Call options rampant among insurers
The Insurance Development and Regulatory Authority has seconded this view citing the huge investment requirements of the insurance business, reports Arun Kumar.india Updated: May 18, 2007 04:42 IST
The Bajaj group announcement that its foreign partner Allianz in the joint ventures for life and general insurance has call options to acquire up to 50 per cent of the paid-up capital of these two companies at a predetermined price is, according to industry experts, a prevalent practice among private insurers in the country.
Since foreign players were allowed in the insurance business in 2000-01, the government has capped foreign direct investment for the sector at 26 per cent, which the foreign partners in these firms find extremely limiting. They have been lobbying for at least a 49 per cent stake in these ventures but have been stymied by political opposition. Companies like New York Life, MetLife, Aviva and ING have sought a higher FDI cap.

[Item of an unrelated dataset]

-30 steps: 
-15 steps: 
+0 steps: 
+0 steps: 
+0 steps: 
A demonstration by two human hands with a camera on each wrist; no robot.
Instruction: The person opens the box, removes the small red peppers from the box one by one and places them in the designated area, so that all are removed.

The Insurance Development and Regulatory Authority has seconded this view citing the huge investment requirements of the insurance business.
Sources said many foreign insurers have entered into agreements similar to what the Bajajs have with Allianz, primarily to deny the local partners an upside when the struggling industry comes of age.
After the demerger of Bajaj Auto, the company said, “If and as permissible under applicable laws and subject to regulatory approvals required Allianz SE can exercise call options to increase its holding to 50 per cent from the present 26 per cent in the case of Bajaj Allianz Life Insurance Co Ltd, the life insurance joint venture, and Bajaj Allianz General Insurance Co Ltd, the non-life insurance joint venture.”
The call option is open ended and it can be exercised within 15 years from the date of entering the agreement or even after that. For the life insurance joint venture, in case the German insurance major decides to exercise the call option within 15 years, the price will be Rs 5.42 per share plus interest at 16 per cent per annum compounded annually.
In case it is exercised after 15 years, the call option will go at the highest of the three: Rs 5.42 per share plus interest at 16 per cent per annum compounded annually; or the market price in case the joint venture is listed; or the fair value of the company as determined by a mutually accepted accounting firm.
For the non-life insurance venture also, the price for the call option will be determined as in the case of the life insurance venture. The only difference is the basic price is taken as Rs 10 per share.